Рассказ «Танцующий Шива» начинается с фразы: «В чайной произошла драка» [Там же, с. 159]. И, судя по всему, потасовка была неизбежна при любом развитии событий. Агрессивность подвыпивших плотников достигла критической отметки еще до прихода Аркашки Кебина.
«— Я те к примеру! Ты слушай сюда!..
— Долбо...
— Мужики, перестаньте лаяться! — крикнула буфетчица. — А то выставлю счас всех!.. Распустили языки-то.
— Ты слушай сюда!
— Ну!
— Гну ! Если б не женщина тут, я б тебе сказал...
В общем, беседа приняла оживленный характер» [Там же, с. 160].
Аркашкина провокация придает заурядной пьяной разборке концептуальность. Сначала руками Ваньки Аркашка наказывает прохиндеев-плотников, а затем ярость плотников закономерно и предсказуемо перенаправляется на чужака-бригадира, дважды названного в тексте «нездешним» [Там же, с. 162, 165]. Победа физически более слабого бригадира над могучим и заведомо неправым Ванькой Селезневым не вызывает, как ни странно, сочувствия ни у автора, ни у его героев. Дело в том, что бригадир — одиночка, противостоящий коллективу, а индивидуализм (столь ярко воплощенный в том числе и в классических вестернах) Шукшину, разумеется, не близок.
В крайних проявлениях враждебности к иному он демонизируется. Мотив столкновения с нечистой силой в трактирном хронотопе не нов. С Басаврюком, «дьяволом в человеческом образе» встречается в шинке гоголевский Петр из «Вечера накануне Ивана Купала». И пример этот в истории русской литературы, разумеется, далеко не единственный. В портрете обидчика Ваньки Селезнева — «нездешнего» бригадира, «сухого мужика, всего черного от солнца» [Там же, с. 160] — тоже возникают дьявольские коннотации, правда, пока еще не слишком явственные.
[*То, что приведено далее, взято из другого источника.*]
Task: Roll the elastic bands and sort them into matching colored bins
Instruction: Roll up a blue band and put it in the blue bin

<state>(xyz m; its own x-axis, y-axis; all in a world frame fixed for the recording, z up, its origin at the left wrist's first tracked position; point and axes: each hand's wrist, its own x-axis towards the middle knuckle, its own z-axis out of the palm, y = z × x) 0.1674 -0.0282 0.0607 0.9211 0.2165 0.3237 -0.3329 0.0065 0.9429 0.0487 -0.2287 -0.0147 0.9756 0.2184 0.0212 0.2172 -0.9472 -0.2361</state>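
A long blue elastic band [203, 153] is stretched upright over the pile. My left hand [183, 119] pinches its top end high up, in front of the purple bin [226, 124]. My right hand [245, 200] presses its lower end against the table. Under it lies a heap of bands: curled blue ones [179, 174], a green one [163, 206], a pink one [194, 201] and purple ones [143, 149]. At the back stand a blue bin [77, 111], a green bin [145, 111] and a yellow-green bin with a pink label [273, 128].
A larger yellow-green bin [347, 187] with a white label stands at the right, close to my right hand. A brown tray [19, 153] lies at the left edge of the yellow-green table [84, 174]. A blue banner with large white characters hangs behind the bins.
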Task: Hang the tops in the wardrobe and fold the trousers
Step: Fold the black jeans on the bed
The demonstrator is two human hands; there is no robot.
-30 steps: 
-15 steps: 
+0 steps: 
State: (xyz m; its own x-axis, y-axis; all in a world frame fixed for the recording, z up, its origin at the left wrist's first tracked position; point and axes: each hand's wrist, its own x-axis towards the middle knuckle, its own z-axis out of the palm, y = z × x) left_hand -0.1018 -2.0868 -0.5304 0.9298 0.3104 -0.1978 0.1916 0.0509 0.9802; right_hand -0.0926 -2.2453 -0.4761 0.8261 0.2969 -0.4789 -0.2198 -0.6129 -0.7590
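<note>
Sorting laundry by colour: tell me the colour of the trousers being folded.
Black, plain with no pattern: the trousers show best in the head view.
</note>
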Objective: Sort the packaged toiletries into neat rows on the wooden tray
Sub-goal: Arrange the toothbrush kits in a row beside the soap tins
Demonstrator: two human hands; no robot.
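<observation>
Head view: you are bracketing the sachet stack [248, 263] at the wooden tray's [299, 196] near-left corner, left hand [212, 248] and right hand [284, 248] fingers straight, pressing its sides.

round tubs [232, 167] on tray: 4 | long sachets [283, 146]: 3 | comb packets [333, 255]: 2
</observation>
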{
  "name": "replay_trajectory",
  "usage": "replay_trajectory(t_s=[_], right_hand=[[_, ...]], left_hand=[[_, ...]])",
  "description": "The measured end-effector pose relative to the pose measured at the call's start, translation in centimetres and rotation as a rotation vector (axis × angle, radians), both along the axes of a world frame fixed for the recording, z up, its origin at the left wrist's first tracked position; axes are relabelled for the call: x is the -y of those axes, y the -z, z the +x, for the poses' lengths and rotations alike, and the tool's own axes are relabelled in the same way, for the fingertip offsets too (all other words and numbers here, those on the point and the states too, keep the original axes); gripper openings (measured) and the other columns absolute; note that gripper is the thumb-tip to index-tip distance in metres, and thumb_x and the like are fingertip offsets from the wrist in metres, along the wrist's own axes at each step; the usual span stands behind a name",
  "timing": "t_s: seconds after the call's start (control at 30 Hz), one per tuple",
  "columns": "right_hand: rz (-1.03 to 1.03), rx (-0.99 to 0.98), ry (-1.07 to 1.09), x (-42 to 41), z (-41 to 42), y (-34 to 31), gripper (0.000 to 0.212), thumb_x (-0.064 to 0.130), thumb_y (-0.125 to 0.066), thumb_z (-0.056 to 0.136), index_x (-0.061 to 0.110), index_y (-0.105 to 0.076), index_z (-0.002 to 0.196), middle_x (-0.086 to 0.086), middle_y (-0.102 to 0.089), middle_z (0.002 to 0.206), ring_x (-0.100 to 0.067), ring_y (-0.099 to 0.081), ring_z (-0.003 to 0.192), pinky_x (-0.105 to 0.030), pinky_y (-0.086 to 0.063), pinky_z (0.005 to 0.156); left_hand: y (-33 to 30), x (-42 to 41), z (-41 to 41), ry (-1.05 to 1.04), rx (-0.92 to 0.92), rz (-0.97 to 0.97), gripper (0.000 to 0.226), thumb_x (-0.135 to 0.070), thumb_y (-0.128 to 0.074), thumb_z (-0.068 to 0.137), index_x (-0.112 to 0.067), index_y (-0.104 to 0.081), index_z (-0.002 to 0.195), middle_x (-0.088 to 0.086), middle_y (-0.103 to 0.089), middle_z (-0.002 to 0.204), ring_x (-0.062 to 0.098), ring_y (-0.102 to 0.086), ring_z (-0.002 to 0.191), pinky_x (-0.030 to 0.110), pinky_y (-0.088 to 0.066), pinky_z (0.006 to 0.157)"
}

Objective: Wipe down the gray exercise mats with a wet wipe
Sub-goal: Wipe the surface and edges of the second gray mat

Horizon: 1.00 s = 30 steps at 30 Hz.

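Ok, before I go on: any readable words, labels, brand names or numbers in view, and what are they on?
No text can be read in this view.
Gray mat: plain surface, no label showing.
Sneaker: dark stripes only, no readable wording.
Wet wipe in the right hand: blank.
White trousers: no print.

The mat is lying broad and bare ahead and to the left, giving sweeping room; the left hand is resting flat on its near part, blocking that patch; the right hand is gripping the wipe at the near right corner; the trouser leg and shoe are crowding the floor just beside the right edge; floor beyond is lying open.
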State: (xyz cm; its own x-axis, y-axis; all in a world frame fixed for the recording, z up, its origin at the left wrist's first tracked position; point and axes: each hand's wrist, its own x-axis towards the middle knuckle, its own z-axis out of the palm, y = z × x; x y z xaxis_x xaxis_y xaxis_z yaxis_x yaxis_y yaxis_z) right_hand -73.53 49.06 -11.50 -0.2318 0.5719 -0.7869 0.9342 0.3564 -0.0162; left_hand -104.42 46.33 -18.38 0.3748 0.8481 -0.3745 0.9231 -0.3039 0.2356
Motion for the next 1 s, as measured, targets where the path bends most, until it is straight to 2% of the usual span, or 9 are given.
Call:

Наиболее внятно и последовательно шукшинская установка на семиотизацию хронотопа ресторана проведена в тексте киноповести «Печки-лавочки» (1975). Под впечатлением от рассказа попутчика о крымских ресторанах главная героиня киноповести Нюра Расторгуева видит сон-аллегорию.
«Распахнулся огромный, с плющом, с фикусами в огромных кадках, сверкающий зал ресторации. И весь он ходуном ходит. Полуголые девицы, волосатые парни зашлись в танце... "Очи черные".
Гремит и кривляется "ритмичная жизнь". То ли это какой-то вселенский шабаш, то ли завтра — конец света. Не архангел ли Гавриил дует в свою сзывающую трубу, и нет ли тут — среди обаятельных дам и джентльменов — этих, с хвостиками и на копытцах?» [Шукшин, 1986, с. 182].
У позднего Шукшина ресторан окончательно перемещается из бытового в условно-символическое пространство. Сцена вселенского шабаша из киноповести «Печки-лавочки» — убедительное тому свидетельство.
Литература
Бахтин М.М. Формы времени и хронотопа в романе // Бахтин М.М. Литературно-критические статьи. М., 1986.
Большее А.О. Повесть-сказка В. Шукшина «Точка зрения». Проблема контекста // В.М. Шукшин. Жизнь и творчество. Барнаул, 1992.
Лотман Ю.М. Сюжетное пространство русского романа XIX столетия // Лотман Ю.М. Избранные статьи: В 3 т. Таллинн, 1993. Т. 3.
Ташлыков С.А. Хронотоп трактира в художественном мире А.И. Куприна // Сибирский филологический журнал. 2010. № 1.
Шукшин В.М. Киноповести. Повести. Барнаул, 1986.
Шукшин В.М. Любавины: Роман. Сельские жители: Ранние рассказы. Барнаул, 1987.
Шукшин В.М. Любавины: Роман. Книга вторая. Рассказы. Барнаул, 1988.
Шукшин В.М. Рассказы. Барнаул, 1989.